WHAT IS REQUIRED: The entries below contain a line with "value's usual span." and a line with "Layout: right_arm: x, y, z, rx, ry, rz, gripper". Retype exactly everything from the first down to the second, both included, and nothing else.

::: DATA FOR PROCESSING :::

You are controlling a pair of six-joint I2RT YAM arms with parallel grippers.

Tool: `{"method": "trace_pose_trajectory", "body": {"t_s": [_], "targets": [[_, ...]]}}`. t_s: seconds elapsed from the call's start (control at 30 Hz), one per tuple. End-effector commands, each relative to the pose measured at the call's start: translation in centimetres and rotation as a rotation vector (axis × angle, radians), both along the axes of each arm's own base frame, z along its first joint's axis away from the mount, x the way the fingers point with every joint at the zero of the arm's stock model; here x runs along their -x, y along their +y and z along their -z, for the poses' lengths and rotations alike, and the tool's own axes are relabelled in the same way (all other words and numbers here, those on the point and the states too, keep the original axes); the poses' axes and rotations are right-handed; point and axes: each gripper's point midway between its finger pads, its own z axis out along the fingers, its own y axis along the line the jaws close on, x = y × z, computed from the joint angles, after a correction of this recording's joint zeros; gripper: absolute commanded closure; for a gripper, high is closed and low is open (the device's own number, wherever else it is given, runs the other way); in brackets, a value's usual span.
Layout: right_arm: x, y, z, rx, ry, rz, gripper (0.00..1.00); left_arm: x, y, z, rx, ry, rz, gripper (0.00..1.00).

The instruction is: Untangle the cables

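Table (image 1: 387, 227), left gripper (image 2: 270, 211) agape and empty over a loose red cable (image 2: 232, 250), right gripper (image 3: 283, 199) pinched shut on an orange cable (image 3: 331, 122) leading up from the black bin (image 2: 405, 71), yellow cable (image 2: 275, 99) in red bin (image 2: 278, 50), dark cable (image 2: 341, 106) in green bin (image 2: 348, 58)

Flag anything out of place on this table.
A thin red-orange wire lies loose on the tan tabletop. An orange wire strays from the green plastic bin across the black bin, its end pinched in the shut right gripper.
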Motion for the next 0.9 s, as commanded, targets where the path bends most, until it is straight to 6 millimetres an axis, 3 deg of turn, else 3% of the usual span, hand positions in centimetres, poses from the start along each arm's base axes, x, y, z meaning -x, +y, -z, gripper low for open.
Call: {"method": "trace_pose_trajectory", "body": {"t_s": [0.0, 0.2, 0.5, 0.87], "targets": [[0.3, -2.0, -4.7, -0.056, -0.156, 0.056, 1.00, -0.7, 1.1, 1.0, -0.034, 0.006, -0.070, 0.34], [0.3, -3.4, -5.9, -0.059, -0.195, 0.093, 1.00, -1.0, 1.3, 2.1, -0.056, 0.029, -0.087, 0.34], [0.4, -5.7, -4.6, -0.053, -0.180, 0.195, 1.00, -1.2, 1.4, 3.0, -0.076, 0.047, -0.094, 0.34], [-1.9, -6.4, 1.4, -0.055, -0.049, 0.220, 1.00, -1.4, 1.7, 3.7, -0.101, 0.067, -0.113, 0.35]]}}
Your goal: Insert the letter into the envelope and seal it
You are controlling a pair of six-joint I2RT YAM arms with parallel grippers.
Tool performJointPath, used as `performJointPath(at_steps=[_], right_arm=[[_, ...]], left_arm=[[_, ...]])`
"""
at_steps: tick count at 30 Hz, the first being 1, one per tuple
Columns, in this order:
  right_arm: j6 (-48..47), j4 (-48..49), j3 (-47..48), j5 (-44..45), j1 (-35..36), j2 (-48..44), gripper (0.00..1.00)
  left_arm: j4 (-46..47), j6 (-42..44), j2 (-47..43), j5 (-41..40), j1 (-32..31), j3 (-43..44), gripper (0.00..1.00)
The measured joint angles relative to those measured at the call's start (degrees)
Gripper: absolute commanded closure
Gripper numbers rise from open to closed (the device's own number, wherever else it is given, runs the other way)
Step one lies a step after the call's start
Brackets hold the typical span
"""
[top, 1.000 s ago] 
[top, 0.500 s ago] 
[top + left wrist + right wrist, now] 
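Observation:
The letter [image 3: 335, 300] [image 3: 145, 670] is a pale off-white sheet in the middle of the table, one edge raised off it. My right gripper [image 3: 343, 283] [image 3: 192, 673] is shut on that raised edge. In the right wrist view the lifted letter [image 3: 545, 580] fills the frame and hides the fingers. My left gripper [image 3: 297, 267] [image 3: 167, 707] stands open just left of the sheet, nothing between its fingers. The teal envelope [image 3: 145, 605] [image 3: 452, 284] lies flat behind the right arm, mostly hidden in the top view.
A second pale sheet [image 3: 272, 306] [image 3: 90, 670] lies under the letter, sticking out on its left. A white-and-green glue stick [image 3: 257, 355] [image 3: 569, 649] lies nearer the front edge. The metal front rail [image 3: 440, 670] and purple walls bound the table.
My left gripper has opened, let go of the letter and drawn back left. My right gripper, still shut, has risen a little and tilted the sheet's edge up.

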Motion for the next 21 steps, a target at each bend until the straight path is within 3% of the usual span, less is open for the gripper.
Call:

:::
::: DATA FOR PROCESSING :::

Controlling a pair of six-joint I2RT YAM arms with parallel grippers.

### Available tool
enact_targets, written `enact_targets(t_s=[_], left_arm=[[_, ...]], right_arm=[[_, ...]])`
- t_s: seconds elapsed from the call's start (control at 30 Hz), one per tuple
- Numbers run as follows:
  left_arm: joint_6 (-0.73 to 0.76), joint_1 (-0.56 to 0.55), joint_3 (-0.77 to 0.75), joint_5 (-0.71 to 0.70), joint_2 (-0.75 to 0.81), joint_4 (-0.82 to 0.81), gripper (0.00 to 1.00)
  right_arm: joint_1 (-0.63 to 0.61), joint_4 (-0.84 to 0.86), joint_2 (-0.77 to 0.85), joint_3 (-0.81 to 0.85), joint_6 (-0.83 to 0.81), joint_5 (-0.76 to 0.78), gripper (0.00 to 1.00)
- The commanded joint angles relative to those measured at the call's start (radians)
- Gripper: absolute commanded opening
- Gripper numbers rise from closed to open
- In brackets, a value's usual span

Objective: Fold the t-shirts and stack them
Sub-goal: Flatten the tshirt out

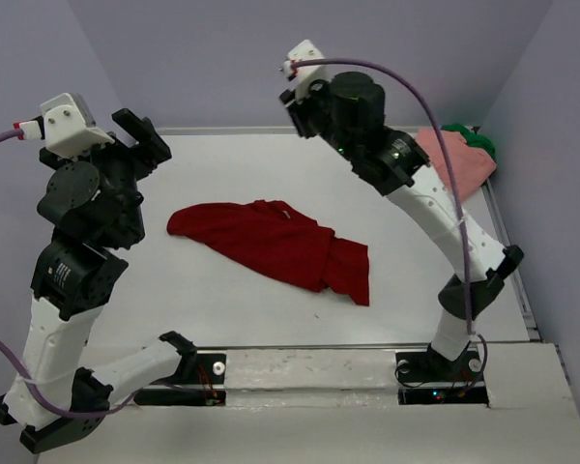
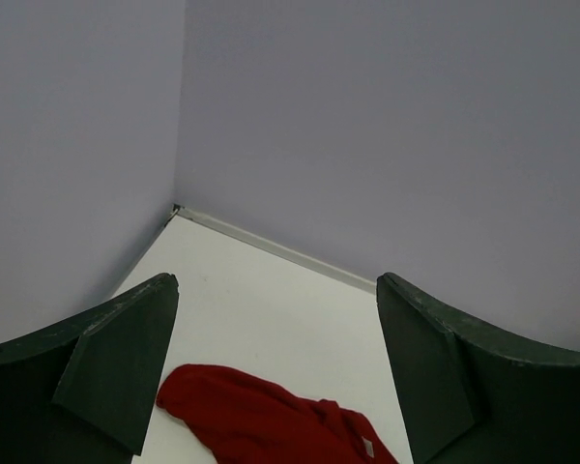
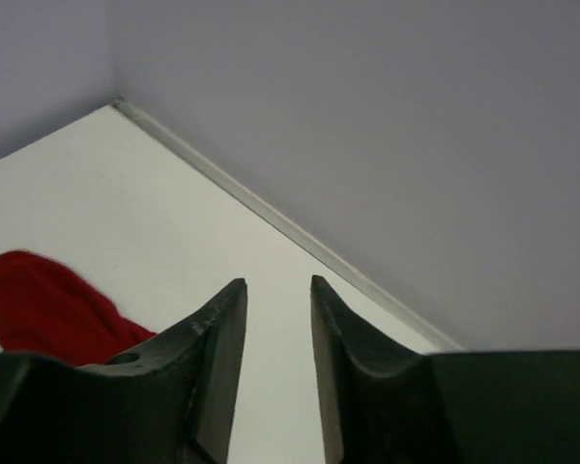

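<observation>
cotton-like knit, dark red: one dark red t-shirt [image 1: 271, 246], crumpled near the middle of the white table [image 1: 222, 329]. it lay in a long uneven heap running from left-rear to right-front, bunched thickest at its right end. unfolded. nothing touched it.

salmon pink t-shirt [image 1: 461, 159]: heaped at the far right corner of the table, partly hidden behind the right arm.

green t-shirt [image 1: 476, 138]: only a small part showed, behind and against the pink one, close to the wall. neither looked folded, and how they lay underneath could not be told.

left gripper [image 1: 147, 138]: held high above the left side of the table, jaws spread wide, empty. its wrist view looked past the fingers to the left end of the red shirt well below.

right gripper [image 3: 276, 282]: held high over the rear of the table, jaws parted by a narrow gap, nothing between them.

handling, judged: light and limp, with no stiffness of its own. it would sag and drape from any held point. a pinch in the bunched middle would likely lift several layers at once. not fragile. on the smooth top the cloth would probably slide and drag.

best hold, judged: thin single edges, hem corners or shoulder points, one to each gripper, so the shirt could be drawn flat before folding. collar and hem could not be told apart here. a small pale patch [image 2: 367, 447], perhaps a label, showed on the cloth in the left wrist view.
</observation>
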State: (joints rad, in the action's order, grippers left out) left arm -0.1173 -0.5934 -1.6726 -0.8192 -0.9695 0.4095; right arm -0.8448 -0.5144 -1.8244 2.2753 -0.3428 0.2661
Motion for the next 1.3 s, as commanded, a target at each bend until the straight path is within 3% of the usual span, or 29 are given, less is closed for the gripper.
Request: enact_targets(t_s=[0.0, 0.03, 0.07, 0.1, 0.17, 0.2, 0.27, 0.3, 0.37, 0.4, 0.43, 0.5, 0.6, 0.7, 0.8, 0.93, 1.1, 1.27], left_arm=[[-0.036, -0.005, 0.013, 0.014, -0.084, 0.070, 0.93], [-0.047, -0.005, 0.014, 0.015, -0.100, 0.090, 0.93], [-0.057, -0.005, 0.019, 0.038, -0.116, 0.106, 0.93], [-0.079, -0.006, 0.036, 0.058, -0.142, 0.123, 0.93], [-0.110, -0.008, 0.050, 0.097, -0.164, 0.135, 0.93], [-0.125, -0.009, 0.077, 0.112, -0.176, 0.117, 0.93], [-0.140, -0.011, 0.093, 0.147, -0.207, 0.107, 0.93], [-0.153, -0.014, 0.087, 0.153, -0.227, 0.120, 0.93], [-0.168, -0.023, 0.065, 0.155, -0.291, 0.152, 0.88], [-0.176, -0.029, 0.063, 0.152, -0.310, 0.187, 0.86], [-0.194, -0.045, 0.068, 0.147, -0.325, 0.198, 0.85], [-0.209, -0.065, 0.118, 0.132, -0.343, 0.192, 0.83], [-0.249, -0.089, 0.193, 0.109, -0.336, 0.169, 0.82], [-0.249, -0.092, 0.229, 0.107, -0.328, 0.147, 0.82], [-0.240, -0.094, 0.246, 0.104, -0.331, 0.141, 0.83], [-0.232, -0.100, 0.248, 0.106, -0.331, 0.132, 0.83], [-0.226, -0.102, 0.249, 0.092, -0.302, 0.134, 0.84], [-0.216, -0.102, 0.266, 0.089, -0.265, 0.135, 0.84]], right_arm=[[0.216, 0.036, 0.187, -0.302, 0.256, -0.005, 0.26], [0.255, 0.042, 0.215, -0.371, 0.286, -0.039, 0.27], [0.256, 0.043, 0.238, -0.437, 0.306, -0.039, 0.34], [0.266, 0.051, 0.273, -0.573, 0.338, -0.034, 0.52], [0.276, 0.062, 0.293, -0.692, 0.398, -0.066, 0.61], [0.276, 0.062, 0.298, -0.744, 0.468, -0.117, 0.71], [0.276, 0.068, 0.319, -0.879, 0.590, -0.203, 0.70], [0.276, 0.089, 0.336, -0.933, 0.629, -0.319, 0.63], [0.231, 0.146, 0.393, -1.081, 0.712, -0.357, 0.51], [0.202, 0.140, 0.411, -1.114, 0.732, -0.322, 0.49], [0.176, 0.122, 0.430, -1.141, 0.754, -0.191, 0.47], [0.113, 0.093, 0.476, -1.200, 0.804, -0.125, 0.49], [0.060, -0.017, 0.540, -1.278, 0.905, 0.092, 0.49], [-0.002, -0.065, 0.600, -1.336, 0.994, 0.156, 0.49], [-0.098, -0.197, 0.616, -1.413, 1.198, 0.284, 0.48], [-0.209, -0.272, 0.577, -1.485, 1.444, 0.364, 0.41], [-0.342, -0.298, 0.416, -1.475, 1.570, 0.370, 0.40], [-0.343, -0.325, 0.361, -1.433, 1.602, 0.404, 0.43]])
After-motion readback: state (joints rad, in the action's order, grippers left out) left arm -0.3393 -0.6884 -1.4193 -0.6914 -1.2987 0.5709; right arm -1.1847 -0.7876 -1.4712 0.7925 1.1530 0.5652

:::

EXERCISE RESULT:
Tool: `{"method": "trace_pose_trajectory", "body": {"t_s": [_], "targets": [[_, ...]]}}`. t_s: seconds elapsed from the call's start (control at 30 Hz), one per tuple. End-effector commands, each relative to the pose measured at the call's start: translation in centimetres and rotation as a rotation vector (axis × angle, radians), both along the axes of each arm's own base frame, z along its first joint's axis away from the mount, x the way the fingers point with every joint at the zero of the arm's stock model; here x runs along their -x, y along their +y and z along their -z, for the poses' lengths and rotations alike, and the tool's own axes are relabelled in the same way (all other words and numbers here, those on the point and the states too, keep the original axes); the poses' axes and rotations are right-handed; point and axes: each gripper's point midway between its finger pads, its own z axis out along the fingers, its own y axis along the line the jaws close on, x = y × z, computed from the joint angles, after a correction of this recording's joint zeros; gripper: absolute commanded closure; for a gripper, high is closed and low is open (the device's own number, wherever else it is given, runs the other way); in brackets, a value's usual span.
Layout: right_arm: x, y, z, rx, ry, rz, gripper (0.00..1.00); left_arm: x, y, z, rx, ry, rz, gripper (0.00..1.00).

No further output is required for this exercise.